Moral rights are importantly distinct from legal rights. Usually legal rights are derived from moral rights. Although an effort is often made to bring the force of law behind some moral right by making it a legal right, moral rights must be distinguished from legal rights. There is no contradiction in saying that a person has a legal right to do something but not a moral right to do it, or in claiming that some laws are unjust. In this paper we are going to discuss what legal and moral rights are and also looking at their similarities and differences.

Legal rights are rights that people have under some legal system, granted by a duly authorized legal authority or government. For example, where I live, kids have a legal right to an education (Kindergarten up to Grade 12). And consumers have a legal right to know the basic ingredients and nutritional profile of packaged foods. There is likely to be lots of overlap between moral and legal rights. For example, in most places, someone accused of a crime has a legal right to know what they’re accused of. But most people would argue that the law here is merely recognizing what is really a moral right — it would be immoral to jail someone and put them on trial without letting them even know what they are being charged with.

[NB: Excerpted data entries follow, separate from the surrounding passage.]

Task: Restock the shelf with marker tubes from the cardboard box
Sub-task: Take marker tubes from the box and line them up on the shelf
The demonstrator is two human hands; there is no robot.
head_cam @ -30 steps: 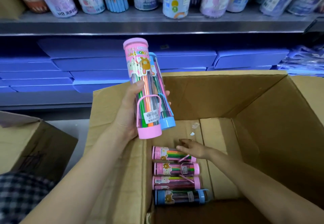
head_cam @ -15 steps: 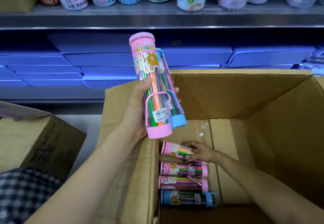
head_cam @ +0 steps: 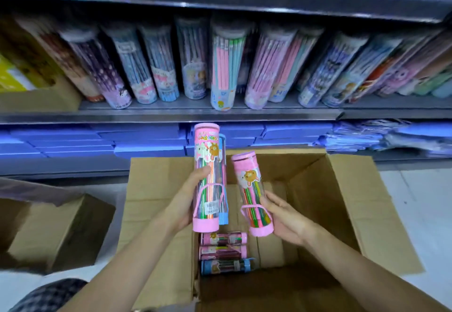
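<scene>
Checked fabric (head_cam: 46, 294) fills the lower left corner. Lower centre, three clear marker tubes (head_cam: 223, 253) lie in the open brown cardboard box (head_cam: 156, 204). Above them, the left hand (head_cam: 186, 204) grips two upright tubes (head_cam: 208, 177), pink-capped and blue-capped; the right hand (head_cam: 283, 216) grasps one tilted pink-capped tube (head_cam: 252, 194). Across the upper frame, a grey metal shelf (head_cam: 171, 113) holds pencil tubes (head_cam: 225, 67).

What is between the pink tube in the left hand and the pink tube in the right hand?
In the head view, a blue-capped tube, also held by the left hand, sits partly behind the left pink tube. Then an open gap to the right pink tube.
</scene>
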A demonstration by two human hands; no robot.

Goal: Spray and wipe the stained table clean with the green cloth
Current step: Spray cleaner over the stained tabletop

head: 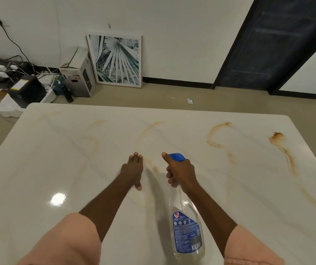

Moral rights are rights accorded under some system of ethics. These might be grounded in mere humanity — they might be rights that all people deserve just because they are humans, or because they are rational beings, or whatever. Examples might be the right to be treated fairly, or the right to privacy. If I have a right to privacy, then you (and others) are obligated not to invade my privacy. (Not everyone believes in moral rights. The philosopher Jeremy Bentham, for example, once wrote that moral rights were “nonsense upon stilts” — in other words, the silliest kind of nonsense. Bentham thought that all rights that made sense had to be legal rights.) A right is a justified claim, entitlement or assertion of what a rights-holder is due. For a person to have the moral right to have, get, or do something, there must be a moral basis or justification for the claim. These bases or justifications are different for different categories of rights.

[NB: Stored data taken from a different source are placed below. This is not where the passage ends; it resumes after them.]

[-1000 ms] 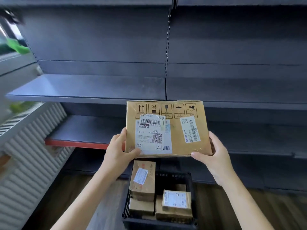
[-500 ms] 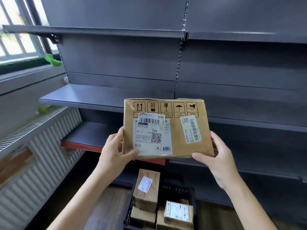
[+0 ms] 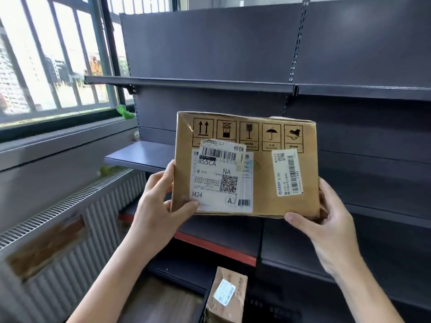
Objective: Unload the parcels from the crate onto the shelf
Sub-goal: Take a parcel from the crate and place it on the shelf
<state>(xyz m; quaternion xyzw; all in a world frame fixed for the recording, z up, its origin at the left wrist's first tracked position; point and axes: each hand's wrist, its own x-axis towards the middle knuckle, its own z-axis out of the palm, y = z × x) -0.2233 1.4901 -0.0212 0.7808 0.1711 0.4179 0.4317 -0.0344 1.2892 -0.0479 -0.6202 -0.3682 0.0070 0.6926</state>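
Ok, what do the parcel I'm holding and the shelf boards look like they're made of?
The parcel looks like brown corrugated cardboard, matte: creased corners, printed handling symbols, paper labels stuck on. The shelf boards seem to be painted sheet metal, dark grey with a satin finish: thin folded edges and slotted uprights suggest steel, though that can't be confirmed.
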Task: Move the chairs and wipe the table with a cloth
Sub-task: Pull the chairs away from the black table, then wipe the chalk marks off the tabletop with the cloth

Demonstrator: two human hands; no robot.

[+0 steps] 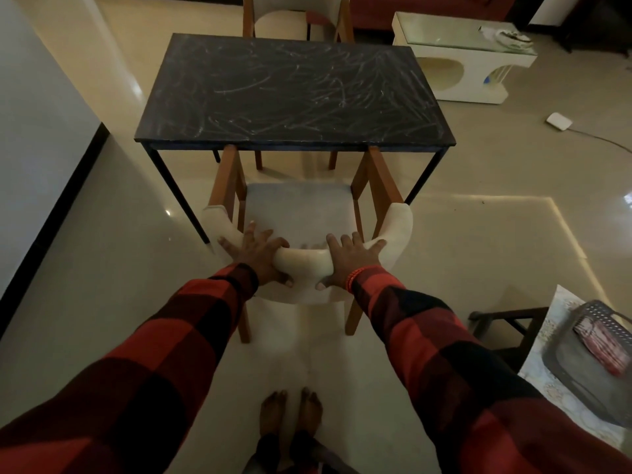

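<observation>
Both hands are on the curved padded backrest of the near chair. The left hand lies over the top of the backrest with fingers spread and the thumb hooked round the cushioned rail; the right hand mirrors it, fingers splayed over the top, thumb tucked underneath. Each is a wrap-around hold, thumb opposed to fingers, not a full fist.

Position: the near chair stands at the near long edge of the table, front legs and part of the seat under that edge, backrest toward the person. A second chair stands at the far long edge, likewise pushed in. The table top is dark and covered with pale scribbled streaks across nearly its whole surface. No cloth can be identified for certain; a perforated basket with a folded red item sits on a side surface at lower right, contents unclear.

Handling judgement: the chair has a wooden frame with upholstered seat and back, so probably moderately heavy and rigid. The padding will compress slightly, which should make the grip secure rather than slippery. The top of the backrest is the sensible hold, hands spaced either side of centre as now, to keep the chair from swinging. The polished floor looks glossy, so the legs should slide with a straight pull back; the front legs need to clear the table's thin dark legs.

Task stage: first chair gripped, wiping not yet begun.
</observation>
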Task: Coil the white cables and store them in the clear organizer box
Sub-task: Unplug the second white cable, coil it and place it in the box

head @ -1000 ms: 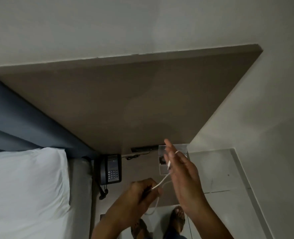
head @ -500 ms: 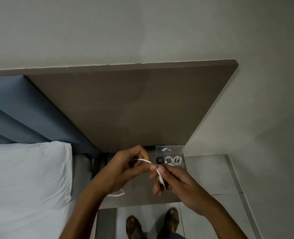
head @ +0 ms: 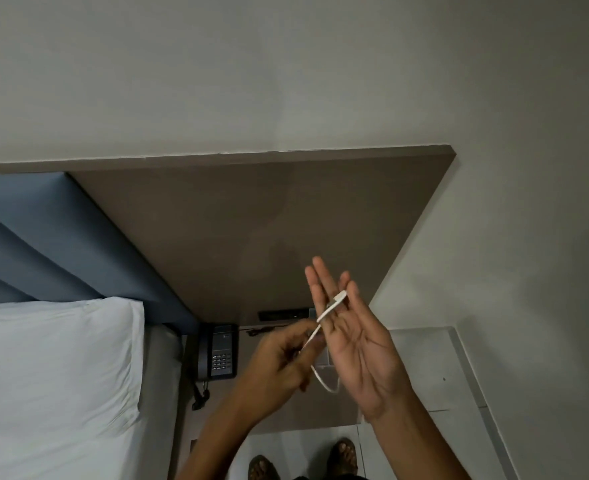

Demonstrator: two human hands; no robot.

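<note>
A thin white cable runs between both hands above the bedside table. My right hand is raised with fingers straight; the cable's white plug is clamped between its fingers. My left hand pinches the cable lower down, and a slack loop hangs between the two hands. The clear organizer box is almost wholly hidden behind my right hand; only a corner shows by the wall panel.
A dark desk phone sits at the table's left, its cord hanging down. A white pillow and a blue headboard lie to the left, a brown wall panel behind. My sandalled feet stand on the tiled floor.
My right hand has lifted and straightened its fingers with the plug between them. My left hand has dropped lower along the cable. The box has become covered by my right hand.
</note>
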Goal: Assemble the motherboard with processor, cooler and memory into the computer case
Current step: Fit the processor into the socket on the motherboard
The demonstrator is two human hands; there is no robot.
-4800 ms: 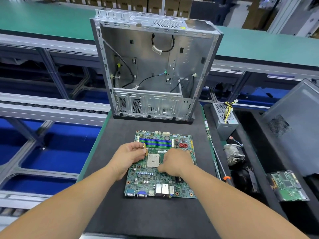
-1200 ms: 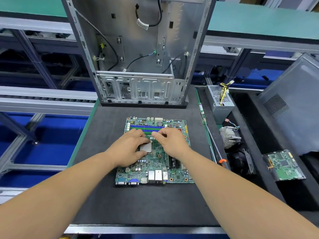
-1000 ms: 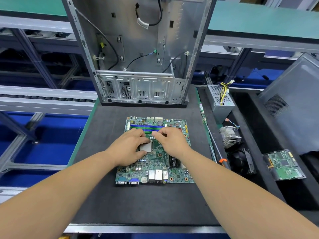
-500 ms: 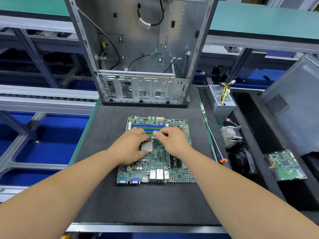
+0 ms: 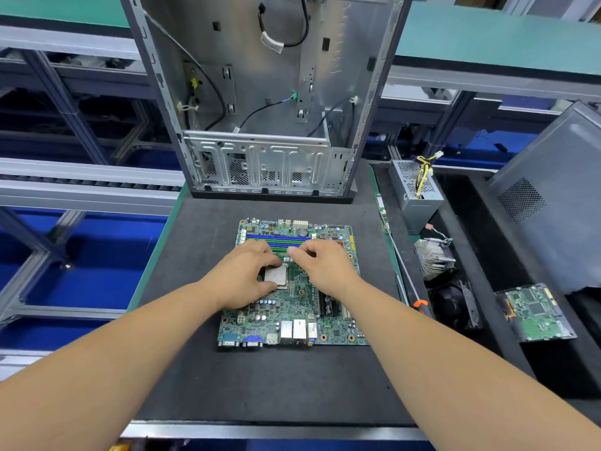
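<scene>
A green motherboard (image 5: 325,323) lies flat on the black mat, its ports toward me. The silver processor (image 5: 276,275) sits on the socket at the board's middle. My left hand (image 5: 242,278) holds the processor, fingertips on its far edge and thumb at its near edge. My right hand (image 5: 325,265) has curled fingers that pinch a small part, seemingly the socket lever, at the socket's far right corner. The open metal computer case (image 5: 260,157) stands upright behind the board. A finned cooler (image 5: 432,258) lies in the tray to the right. Blue and green memory slots (image 5: 279,237) run along the board's far edge.
On the right are a grey power supply (image 5: 414,190), a black fan (image 5: 455,307), a hard drive (image 5: 533,314) and a dark side panel (image 5: 553,196). A screwdriver with an orange collar (image 5: 419,302) lies along the mat's right edge. Conveyor rails run on the left.
The processor, held above the bare socket 4.8 s ago, now sits on it. Over the last second both hands have stayed almost still at the socket.
</scene>
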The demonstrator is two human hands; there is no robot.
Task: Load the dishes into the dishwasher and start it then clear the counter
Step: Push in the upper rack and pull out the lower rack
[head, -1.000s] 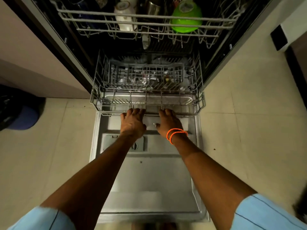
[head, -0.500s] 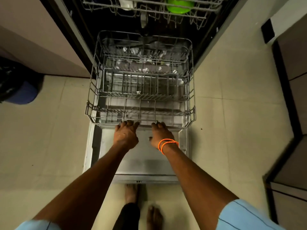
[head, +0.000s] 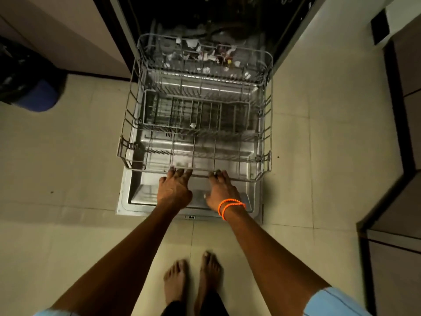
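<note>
The dishwasher [head: 205, 17] occupies the 12 o'clock sector of my view, its cavity dark and its door [head: 134, 201] lowered flat toward me over the tiled floor [head: 68, 156]. The lower rack [head: 127, 115] sits extended over that door, its front rail near the door's outer lip; it carries no plates or bowls that I can identify, only small pale scraps at its 12 o'clock end, which are too blurred to name. My left hand [head: 174, 190] and right hand [head: 222, 192] are side by side, a short gap apart, at the 6 o'clock edge of the rack, fingers hooked over the front rail and gripping it. The right wrist carries two orange bands [head: 230, 207]. A dark bin [head: 29, 87] stands at 9 o'clock, cabinet fronts [head: 401, 156] at 3 o'clock, and my bare feet [head: 193, 279] at 6 o'clock. No dishes for loading are in view. Current step, as I judge it: positioning the lower rack for loading. Next move: release the rail with both hands, confirm the rack is stable on the door, then turn to the counter and fetch the first dishes.
</note>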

There are differences that exist between legal rights and moral rights. The Concise Oxford Dictionary defines a right as including “a thing one may legally or morally claim; the state of being entitled to a privilege or immunity or authority to act.”This definition comprehends the fundamental distinction between legal and moral rights mentioned in the Introduction to this paper. To reiterate, a legal right will arise whenever the operation of a pre-existing legal rule gives an individual an entitlement enforceable at law. It is usually accompanied by a legal duty on another party to fulfil that entitlement or refrain from denying it. Moral rights need not be enforceable at law, and hence their existence is much harder to demonstrate. An examination of the source and scope of moral rights will take up the remainder of this chapter. According to Petrazyeki (1955), moral rights are rights which command without authorizing anybody to claim the deed commanded, while legal rights are not just unilaterally binding but give to others a right to claim the fulfilment of role. It goes back€ to the difference between is and ought. Moral rights describe what ought to be, whereas legal rights are the rights that are on the books. Moral rights represent the natural law, versus legal rights representing the positive law.
Moral rights are ones that are determined by a moral system — which are declared by a religion, philosophy, cultural values, or personal code — while legal rights are those that are declared by a legal body and set as law. According to Wikipedia, moral rights are rights of creators of copyrighted works generally recognized in civil law jurisdictions and, to a lesser extent, in some common law jurisdictions. They include the right of attribution, the right to have a work published anonymously or pseudonymously, and the right to the integrity of the work.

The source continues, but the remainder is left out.